_EXERCISE DETAILS_. Count all lines holding "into" in the data below and say the number, nothing more.

*** Block opens ***

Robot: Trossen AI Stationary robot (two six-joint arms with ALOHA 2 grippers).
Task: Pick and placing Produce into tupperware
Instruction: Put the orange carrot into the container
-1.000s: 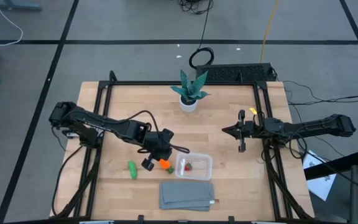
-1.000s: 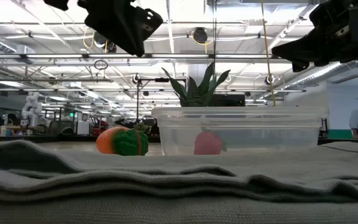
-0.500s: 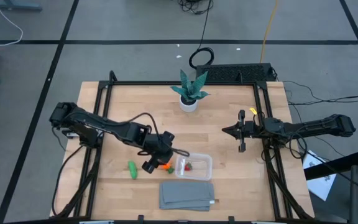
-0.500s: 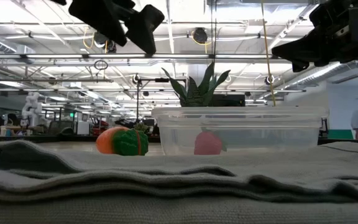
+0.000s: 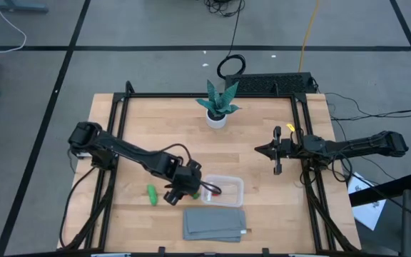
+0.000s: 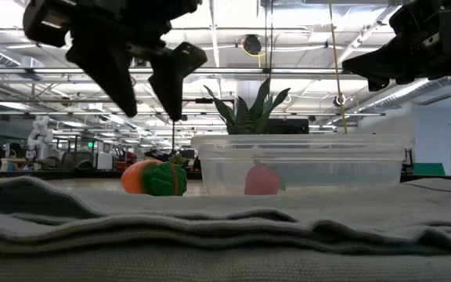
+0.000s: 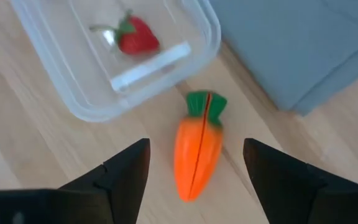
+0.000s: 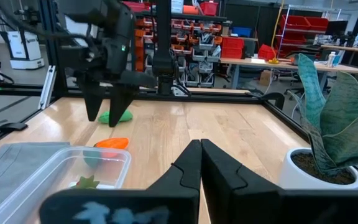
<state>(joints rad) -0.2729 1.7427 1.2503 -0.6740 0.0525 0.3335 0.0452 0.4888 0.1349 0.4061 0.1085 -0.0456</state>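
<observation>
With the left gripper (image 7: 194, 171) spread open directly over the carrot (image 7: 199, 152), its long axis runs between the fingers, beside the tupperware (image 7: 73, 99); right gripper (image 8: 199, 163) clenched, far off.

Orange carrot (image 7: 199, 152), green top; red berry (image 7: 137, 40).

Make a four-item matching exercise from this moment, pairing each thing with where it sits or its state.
1. strawberry
2. carrot
3. left gripper
4. right gripper

A. shut, mid-table, away from the produce
B. lying on the table beside the tupperware
C. open, straddling the carrot from above
D. inside the tupperware

Pairs: 1-D, 2-B, 3-C, 4-A
</observation>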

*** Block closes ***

_WRITTEN ANSWER_. 2